The TV often clamoured for no-one. Clamoured while grandma was crying. Clamoured during our parting. In the background of every pathos trundled the prescribed, edited, regime-sanctioned… clamour.
“You’re so warm – and I’m so cold!”
She was caressing my hand, plump by the scrawny one.
I only feel warmth inside me in rare intervals, whereas she’s getting colder inexorably all the time…
On the fridge opposite us, the microwave.
Colour against grey hair, creme against wrinkles…
What about the beauty of grey hair, wrinkles? Or the beauty of the beloved in all her changes, the cosmic beauty…?
Before bedtime she’d come tuck us in, wishing goodnight to every single body part individually. Beginning with the head and down toward the feet:
“Good night, li’l hair, good night, li’l eyes, good night, nosey…”
“Leave out the li’l tongue, we’ve still got some talking to do.”
“Good night, li’l neck, good night, li’l hands, good night, li’l chest, good night, tummy, good night, li’l legs…”
“You’ve left out the wee-wee!”
One time I came to the hospital when she was down with the flu, and so I had to put on a plastic coat, a facecloth, a pair of gloves.
How terrible – kissing her mouth through a facecloth. Shaking her hand through a glove.
Turning to ashes
The lot bestowed upon humanity by ur-mother Eve.
From grandmother Marie I know the contrary obsession of dusting (as if cleaning-up were a revolt against death; in tidied-up spaces I don’t quite feel like myself).
There’re various kinds of dust (perhaps someone will find that comforting?): clay dust, flower dust, skin dust, book dust, even stardust, dust from the stool of mite who feed on dust. Dust in the form of a crust, wisp, wind or the dusty trail.
Dust gathers on anything long untouched.
While dusting, there’s new dust peeling off my hands.
Dust is born even when I touch you.
- I’ve broken a cup.
- Should I throw it away and buy a new one?
- This one got the Virgin Mary on it…
No demon of disintegration. All you loved will be carried to the dustbins (bazaars, dressing rooms and cellars) by your closest ones.
So it goes. I’m dating a young woman.
She’s been through enough for her years; she offered me a room, all the banality of love: Let’s be okay together, that’s enough; she gets sick quite often; grandma’s features in her face… But that’s another book.
Still, in order to seal the change, I considered it appropriate to spend a night with the young woman in the oasis of grandma’s flatlet. Meanwhile the old girl was lying at the hospital. I dressed us up in her clothes and made our bed underneath a bed trapeze unit, thinking that…
“I cannot sleep in here”
…was the title of the reportage my darling wrote for me regarding that night. The ancient décor, so appealing, took a terrible effect in her eyes from the first glance.
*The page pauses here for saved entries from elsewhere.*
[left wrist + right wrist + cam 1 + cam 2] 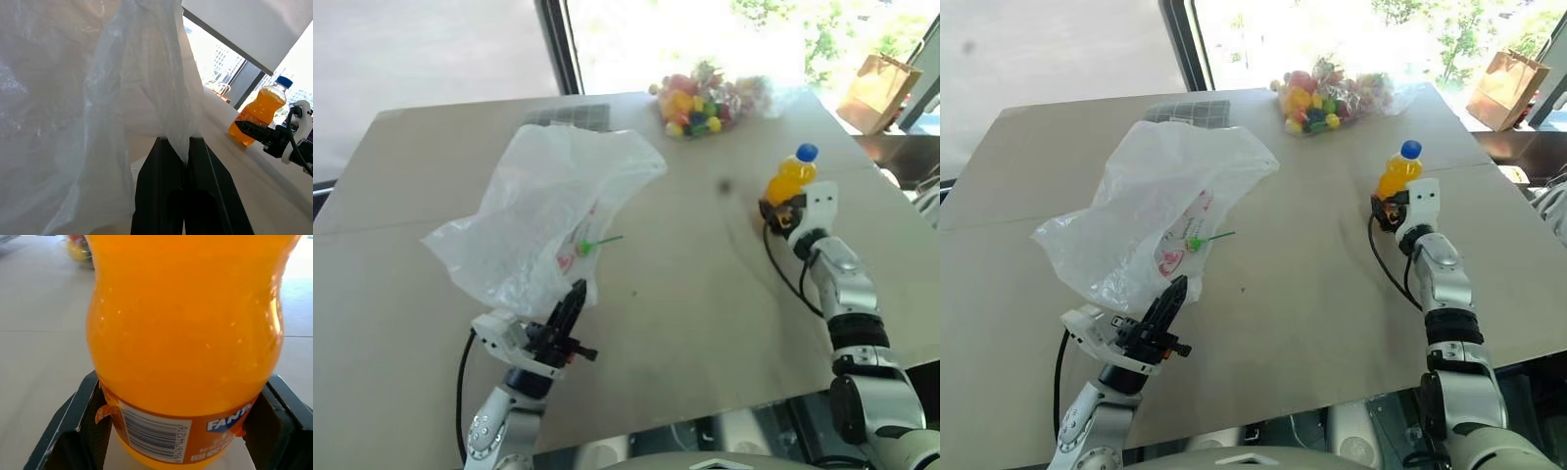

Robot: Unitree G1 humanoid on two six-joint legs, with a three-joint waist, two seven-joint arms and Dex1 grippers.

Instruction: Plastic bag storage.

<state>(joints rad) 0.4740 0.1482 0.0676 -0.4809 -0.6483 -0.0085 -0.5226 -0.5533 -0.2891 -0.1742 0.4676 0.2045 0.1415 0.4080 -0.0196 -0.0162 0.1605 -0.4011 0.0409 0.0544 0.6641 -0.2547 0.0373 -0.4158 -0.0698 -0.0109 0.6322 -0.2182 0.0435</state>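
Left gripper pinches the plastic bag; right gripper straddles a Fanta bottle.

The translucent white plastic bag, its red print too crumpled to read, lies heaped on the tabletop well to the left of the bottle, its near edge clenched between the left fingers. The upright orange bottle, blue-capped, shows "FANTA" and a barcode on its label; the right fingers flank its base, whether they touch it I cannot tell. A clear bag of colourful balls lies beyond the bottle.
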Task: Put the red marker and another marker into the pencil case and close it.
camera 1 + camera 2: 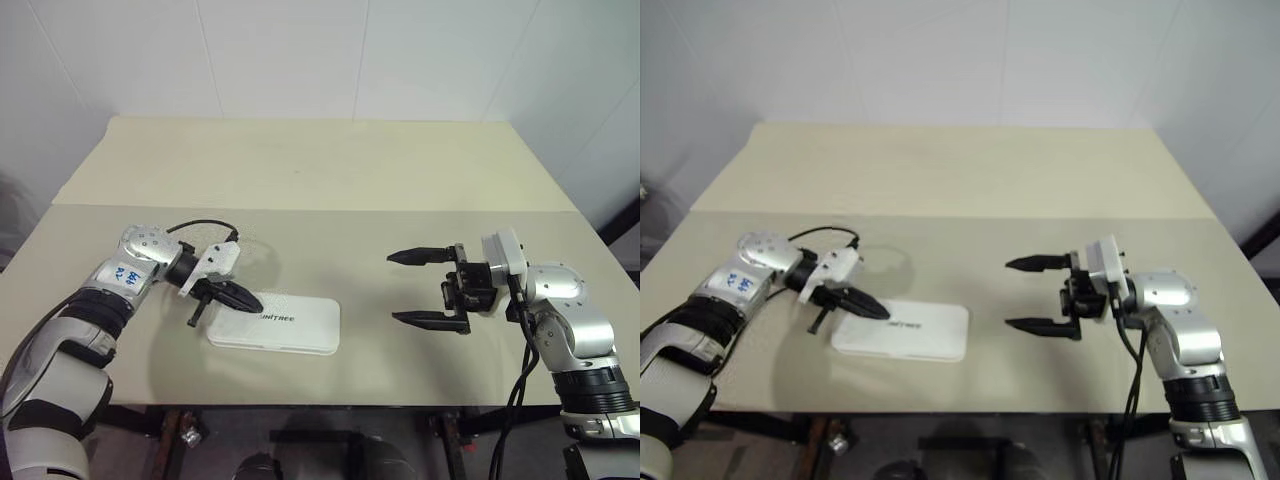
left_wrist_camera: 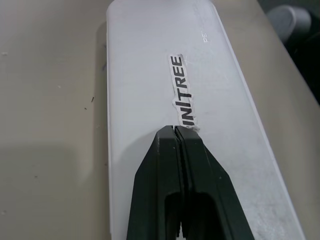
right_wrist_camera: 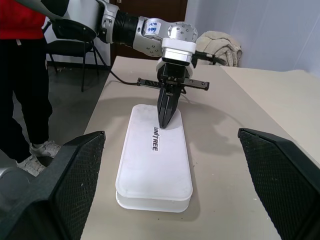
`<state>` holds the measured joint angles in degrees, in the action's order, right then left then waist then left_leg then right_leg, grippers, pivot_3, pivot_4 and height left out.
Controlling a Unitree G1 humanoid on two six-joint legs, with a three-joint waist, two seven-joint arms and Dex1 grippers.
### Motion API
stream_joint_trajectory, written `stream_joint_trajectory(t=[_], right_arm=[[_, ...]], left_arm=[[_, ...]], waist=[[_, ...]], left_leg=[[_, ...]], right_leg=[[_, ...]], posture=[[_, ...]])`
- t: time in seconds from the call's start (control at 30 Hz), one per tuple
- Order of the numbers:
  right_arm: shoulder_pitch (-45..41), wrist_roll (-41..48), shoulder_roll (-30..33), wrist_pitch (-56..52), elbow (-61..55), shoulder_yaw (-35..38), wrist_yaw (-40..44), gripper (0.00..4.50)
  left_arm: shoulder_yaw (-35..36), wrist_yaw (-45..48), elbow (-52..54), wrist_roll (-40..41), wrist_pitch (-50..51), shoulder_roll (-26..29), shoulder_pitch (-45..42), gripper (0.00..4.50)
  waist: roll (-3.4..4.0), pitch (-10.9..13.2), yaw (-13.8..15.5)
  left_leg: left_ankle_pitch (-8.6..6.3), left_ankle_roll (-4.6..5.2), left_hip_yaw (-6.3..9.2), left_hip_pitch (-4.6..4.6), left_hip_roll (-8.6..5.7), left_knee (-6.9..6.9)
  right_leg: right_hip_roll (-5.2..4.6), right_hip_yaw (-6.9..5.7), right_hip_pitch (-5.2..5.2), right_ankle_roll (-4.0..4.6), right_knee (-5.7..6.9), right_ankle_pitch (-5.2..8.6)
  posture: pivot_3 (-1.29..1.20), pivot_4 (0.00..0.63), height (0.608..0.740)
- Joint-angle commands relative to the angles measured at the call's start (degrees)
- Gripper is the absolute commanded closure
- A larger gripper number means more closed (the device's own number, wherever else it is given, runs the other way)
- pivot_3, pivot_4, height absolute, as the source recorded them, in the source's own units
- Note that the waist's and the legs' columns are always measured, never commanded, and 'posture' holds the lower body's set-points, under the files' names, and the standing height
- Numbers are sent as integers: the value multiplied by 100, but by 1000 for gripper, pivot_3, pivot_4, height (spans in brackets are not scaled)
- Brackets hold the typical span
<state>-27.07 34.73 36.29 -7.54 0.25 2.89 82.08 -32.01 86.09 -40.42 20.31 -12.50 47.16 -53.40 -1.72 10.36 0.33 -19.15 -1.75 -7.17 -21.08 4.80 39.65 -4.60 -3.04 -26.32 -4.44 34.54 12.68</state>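
The white pencil case [image 1: 285, 326] lies flat near the table's front edge with its lid down and the dark lettering [image 2: 182, 90] facing up. My left gripper [image 1: 252, 300] is shut with nothing in it, its tips resting on or just above the lid's left end beside the lettering. The same left gripper [image 3: 165, 122] points down at the pencil case [image 3: 154, 165] in the right wrist view. My right gripper [image 1: 405, 288] hovers open to the right of the case, pointing left, with nothing between its fingers [image 3: 65, 175]. The red marker and the other marker are out of view.
The beige table [image 1: 320, 180] runs back to a white wall, with a seam across its middle. A person in red top and dark trousers [image 3: 22, 75] stands off the table's left side near a chair [image 3: 75, 45].
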Motion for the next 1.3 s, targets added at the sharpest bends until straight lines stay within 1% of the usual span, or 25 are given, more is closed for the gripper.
stream_joint_trajectory(t=[0.03,0.13,0.2,0.27,0.37,0.47,0.53,0.63,0.73,0.83,0.97,1.0,1.03,1.1,1.13,1.3], right_arm=[[-20,66,77,58,-105,159,42,0],[-32,16,50,92,-96,141,-4,0],[-35,1,49,115,-85,153,-12,0],[-44,-14,51,136,-60,170,-24,0],[-77,-52,41,153,-24,161,-51,0],[-125,-96,36,181,42,140,-68,0],[-199,-126,33,197,130,127,-54,0],[-346,-186,16,240,301,102,-15,0],[-551,-253,-9,303,521,59,56,0],[-734,-318,-47,376,726,7,145,0],[-928,-378,-103,475,972,-38,261,0],[-965,-394,-116,497,1017,-44,283,0],[-998,-406,-123,517,1057,-46,308,0],[-1061,-434,-130,560,1159,-39,355,0],[-1091,-447,-132,591,1221,-32,381,0],[-1167,-488,-76,688,1448,24,482,0]], left_arm=[[-112,641,-340,-655,-254,-123,87,4483],[147,588,-521,-779,-253,-299,39,4483],[414,298,-568,-772,-104,-407,-2,4483],[695,-26,-570,-817,70,-495,-13,4483],[1381,-622,-387,-578,466,-654,89,4483],[1915,-1063,116,-427,902,-665,384,4483],[2306,-1229,769,-248,901,-637,823,4483],[2840,-1414,1765,91,1027,-632,1495,4483],[3242,-1449,2688,447,1489,-480,2275,3870],[3569,-1309,3235,775,1793,-345,2839,2906],[3897,-1153,3361,932,1789,-249,3182,1591],[3967,-1100,3345,947,1755,-221,3240,1199],[4037,-1048,3321,956,1712,-197,3284,923],[4181,-970,3289,1036,1718,-211,3303,226],[4259,-936,3291,1102,1748,-216,3311,49],[4574,-598,3189,1276,1740,-141,3549,49]], waist=[[4,-2,-4],[7,-2,-11],[7,-2,-20],[7,-2,-32],[8,-1,-41],[9,0,-58],[12,2,-73],[22,8,-67],[23,9,-60],[24,10,-55],[27,11,-41],[27,11,-40],[27,11,-46],[27,11,-51],[27,12,-54],[27,11,-64]], left_leg=[[-1,2,0,5,0,7],[-3,7,5,38,1,16],[-6,10,6,76,2,14],[-6,13,4,74,1,14],[-5,14,5,71,1,15],[-9,16,8,63,1,10],[-13,15,5,58,4,2],[-14,13,-5,47,7,-7],[-15,10,-12,32,9,-8],[-18,13,-11,24,9,-8],[-18,15,-8,23,8,-7],[-18,15,-8,24,8,-6],[-18,14,-8,24,8,-6],[-18,14,-8,25,8,-7],[-18,14,-8,24,8,-7],[-19,12,-12,1,9,-7]], right_leg=[[0,1,6,2,3,-1],[0,1,43,5,3,-5],[-1,0,85,8,-8,-3],[-2,2,88,8,-17,-3],[-2,2,86,6,-17,-5],[-2,0,73,2,0,-7],[1,-1,65,2,16,-7],[1,-1,51,0,5,-6],[0,-1,34,-1,-3,-6],[1,-2,29,-1,-6,-6],[1,-2,29,-1,-7,-7],[0,-2,29,-1,-9,-7],[0,-2,29,-1,-11,-6],[1,-3,29,-1,-9,-6],[1,-3,29,-1,-8,-6],[1,-3,3,-1,-5,-7]], posture=[[0,150,740],[0,150,740],[0,150,740],[0,150,740],[0,150,740],[0,150,740],[0,150,740],[0,150,740],[0,150,740],[0,150,740],[0,150,740],[0,150,740],[0,150,740],[0,150,740],[0,150,740],[0,150,740]])
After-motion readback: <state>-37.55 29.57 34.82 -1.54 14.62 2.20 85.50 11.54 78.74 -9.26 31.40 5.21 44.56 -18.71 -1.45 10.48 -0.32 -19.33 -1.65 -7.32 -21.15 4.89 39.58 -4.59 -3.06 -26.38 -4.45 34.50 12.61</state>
Make love here?
Among other things she wrote:
She didn’t say “I cannot sleep in here”, but she would rather have said it. It was raining outside.
“Get dressed for bed in some of grandma’s clothes.”
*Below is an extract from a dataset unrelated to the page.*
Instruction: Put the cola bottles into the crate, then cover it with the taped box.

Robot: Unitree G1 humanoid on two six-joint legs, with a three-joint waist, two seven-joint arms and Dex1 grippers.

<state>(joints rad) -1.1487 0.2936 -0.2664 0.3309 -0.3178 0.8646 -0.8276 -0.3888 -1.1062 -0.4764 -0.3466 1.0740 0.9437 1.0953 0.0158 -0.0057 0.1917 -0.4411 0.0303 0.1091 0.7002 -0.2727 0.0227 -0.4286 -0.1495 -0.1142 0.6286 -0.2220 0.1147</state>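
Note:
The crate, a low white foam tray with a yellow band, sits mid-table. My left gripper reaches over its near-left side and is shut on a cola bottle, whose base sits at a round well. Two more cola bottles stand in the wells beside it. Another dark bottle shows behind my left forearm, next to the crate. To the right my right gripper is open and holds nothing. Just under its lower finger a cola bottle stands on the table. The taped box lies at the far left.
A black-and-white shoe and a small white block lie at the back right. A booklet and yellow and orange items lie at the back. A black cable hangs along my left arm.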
“I’m not gonna sleep in your grandma’s clothes, am I.”
“But grandma’s my love.”
“I know, well…”
“Don’t be afraid”
Neither did I manage to do without a moment of horror that night: woken up by a dream about grandma’s funeral. “Don’t be afraid,” the girl dressed in her blouse was soothing me, “when you dream about these things they seldom happen.”
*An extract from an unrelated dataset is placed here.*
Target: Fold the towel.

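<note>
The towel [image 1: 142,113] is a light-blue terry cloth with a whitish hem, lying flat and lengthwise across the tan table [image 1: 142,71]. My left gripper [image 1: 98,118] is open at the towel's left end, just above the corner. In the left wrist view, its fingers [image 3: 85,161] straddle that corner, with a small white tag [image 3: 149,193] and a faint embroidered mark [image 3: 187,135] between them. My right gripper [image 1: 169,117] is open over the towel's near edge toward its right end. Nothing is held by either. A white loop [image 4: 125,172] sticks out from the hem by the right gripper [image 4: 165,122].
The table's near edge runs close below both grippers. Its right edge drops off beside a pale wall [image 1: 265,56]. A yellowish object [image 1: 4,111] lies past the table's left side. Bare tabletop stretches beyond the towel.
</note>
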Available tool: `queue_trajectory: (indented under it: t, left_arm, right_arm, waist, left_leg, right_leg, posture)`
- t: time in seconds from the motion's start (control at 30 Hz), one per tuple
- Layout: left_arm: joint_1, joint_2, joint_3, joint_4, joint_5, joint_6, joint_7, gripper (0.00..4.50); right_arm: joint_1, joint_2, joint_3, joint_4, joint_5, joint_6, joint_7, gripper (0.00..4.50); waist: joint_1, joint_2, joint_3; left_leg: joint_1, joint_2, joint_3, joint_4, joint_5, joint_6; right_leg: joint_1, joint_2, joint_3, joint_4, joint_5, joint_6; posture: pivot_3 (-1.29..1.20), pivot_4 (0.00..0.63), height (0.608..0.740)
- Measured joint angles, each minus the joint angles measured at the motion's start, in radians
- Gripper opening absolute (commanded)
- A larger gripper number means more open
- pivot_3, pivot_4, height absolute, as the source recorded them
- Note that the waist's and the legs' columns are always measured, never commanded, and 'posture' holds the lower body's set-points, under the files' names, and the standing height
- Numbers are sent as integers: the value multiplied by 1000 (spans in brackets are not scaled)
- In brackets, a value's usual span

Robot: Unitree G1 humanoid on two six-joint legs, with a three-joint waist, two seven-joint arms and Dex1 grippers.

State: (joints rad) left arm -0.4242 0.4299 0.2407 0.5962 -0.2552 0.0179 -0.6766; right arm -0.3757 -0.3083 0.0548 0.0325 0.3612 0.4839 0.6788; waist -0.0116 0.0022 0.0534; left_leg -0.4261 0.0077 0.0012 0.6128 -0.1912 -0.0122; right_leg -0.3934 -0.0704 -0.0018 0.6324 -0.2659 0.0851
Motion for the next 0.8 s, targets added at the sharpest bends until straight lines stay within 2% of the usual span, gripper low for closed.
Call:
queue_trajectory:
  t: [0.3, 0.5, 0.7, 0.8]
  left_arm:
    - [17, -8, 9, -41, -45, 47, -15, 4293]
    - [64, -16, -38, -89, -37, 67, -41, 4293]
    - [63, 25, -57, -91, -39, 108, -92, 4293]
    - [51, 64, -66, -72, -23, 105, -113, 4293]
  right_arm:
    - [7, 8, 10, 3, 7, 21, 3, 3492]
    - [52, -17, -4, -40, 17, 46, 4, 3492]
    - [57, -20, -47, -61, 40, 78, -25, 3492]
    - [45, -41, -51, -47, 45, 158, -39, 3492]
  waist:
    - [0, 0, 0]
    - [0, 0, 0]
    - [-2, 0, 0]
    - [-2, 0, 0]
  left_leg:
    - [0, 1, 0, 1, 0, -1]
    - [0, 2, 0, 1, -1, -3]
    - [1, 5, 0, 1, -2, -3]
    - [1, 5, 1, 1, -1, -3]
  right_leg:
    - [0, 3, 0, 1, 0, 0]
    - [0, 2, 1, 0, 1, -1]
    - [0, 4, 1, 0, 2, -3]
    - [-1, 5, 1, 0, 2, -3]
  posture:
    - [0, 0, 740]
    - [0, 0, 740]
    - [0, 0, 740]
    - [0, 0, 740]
I recalled the words grandma would like to shout out of the casket at the mourners at her funeral:
“I’m still dreaming, thinking, remembering,
how for all I have I have to thank you.
To say this is a feat quite daring:
I love you from all my heart, I do.”
That night, sure enough, she didn’t die. Something worse happened however: What died was the exclusivity of my love for her.
Grandma, I love a young girl.
And just like you we’ll be spending most of our time together in beds.